You had to be there!   Must see exhibitions around Rochester this month include a sterling poster collection by the Swiss-Italian graphic designer Bruno Monguzzi.  I had the pleasure of talking with Mr. Monguzzi whose work I have known for many years, and I thoroughly enjoyed an illustrated talk he gave to an audience at R.I.T.

Years ago, I taught graphic design and Bruno Monguzzi's signage - particularly for art museums- has stood out at the pinnacle in a world of fast paced visual communications.  Those of you who are lucky enough to be in Paris, France would know his graphics for the Musee d'Orsay.  (see above )  The unlikely inclusion of J. Henri Lartigue's photo of a manned glider plane getting off the ground is an integral part of the poster for the grand opening, and creates a wonderful parallel in the renewed life of the museum.  You will find this all over Bruno Monguzzi's design work - a deep level of communication and pleasure reaching to achieve a harmony with a viewer.  These big posters are at the Bevier Gallery, and in the Vignelli Design Center and they can be seen this month at R.I.T.

Brand new gallery space in Rochester is hard to come by but this season there are several major openings, and I found marvelous new art by the New York City mixed media artist Mark Fox at the redesigned Culver Armory.  The building is being completely overhauled for offices and retail space and for this month alone go see this exhibition presented by Deborah Ronnen Fine Art.  The physical gallery space reminds me of Chelsea where open bays harbor shimmering cut paper works that on first appearance look like scrims of pale vegetation, and on closer inspection become a mesh of written words cut out of paper and suspended over armatures, or hung from metal pins.

Hiding in an entry hallway are grids of silver color in an "Elegy for Jane Jacobs", from 2010, which I saw first, quickly followed by a ingeniously hallucinogenic "Wraith", which is made of large sheets of cut paper suspended in front of mylar sheets that wavered in a slight breeze that made the whole room quiver.  The "Elegy", was especially apt as the grids call to mind Jane Jacobs writing about cities and neighborhoods, and the silver grids certainly attain a symbolic reckoning.

Mark Fox was the star of his own movie being projected on one wall, and we can learn a lot more from this interview with the artist.  Many of his pieces call to mind the tough wire works of Alan Saret, and also the artist Richard Tuttle.  Mark Fox settles somewhere in between - the art is literate, conceptual and not particularly colorful.  Mostly, the colors are turned away from the viewer, and they begin to represent (for me) a psychological state of introversion or introspection.

Frances Paley, this month
at the Spectrum Gallery


On a block past the Memorial Art Gallery, around the corner from the Arts & Cultural Council on College Avenue is a nondescript building housing new gallery spaces for R.I.T. 's Gallery r set to pop open in a few weeks, and Lumiere's Spectrum Gallery now open in its new location.  On the walls are large pigment on paper prints by Frances Paley, with a emphasis on fashions and reflections.  The albino peacock is a key image here, as are the numerous costumes and storefront images which remind me of window shopping on Madison Avenue in NYC, and they are a little disorienting.  Here is an art that is quite baroque, with feverish color that blurs the boundary between layers of reflections, so it is hard to pin down just where you are when you look them over.

In another gallery that was new to me, at the Skalny Welcome Center- on the campus of St.
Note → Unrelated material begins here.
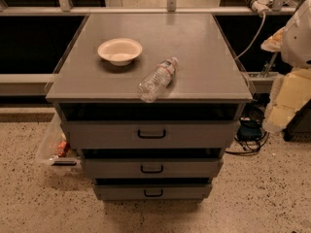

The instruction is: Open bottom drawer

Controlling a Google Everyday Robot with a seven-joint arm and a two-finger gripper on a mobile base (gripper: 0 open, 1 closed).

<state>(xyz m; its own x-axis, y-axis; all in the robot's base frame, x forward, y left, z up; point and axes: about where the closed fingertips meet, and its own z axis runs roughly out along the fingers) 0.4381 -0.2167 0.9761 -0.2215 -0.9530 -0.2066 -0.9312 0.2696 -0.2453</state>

John Fisher College  I found a quiet reminder of the private vision of smaller scale artwork that has an intimate pull on the eye and mind.

Most of the art in "Interpretation of Site" revolves around landscape traditions that go back a few hundred years to the moors and sky of Constable and Turner.  The three featured artists: Constance Mauro, G.A. Sheller, and Elizabeth King Durand have enjoyed travels in Europe, and come home with sketches and reflections on those voyages.  Inventive use of printmaking and painting techniques abound in this art as does a light touch with color and atmosphere which encourages gentle contemplation.

A final note to commemorate the passing of yet another artist, friend and teacher - Julie Furlong Williams.  Recently, she has had shows of her work both at Rochester Contemporary Art Center, and The Memorial Art Gallery, and her wit and wisdom will be missed.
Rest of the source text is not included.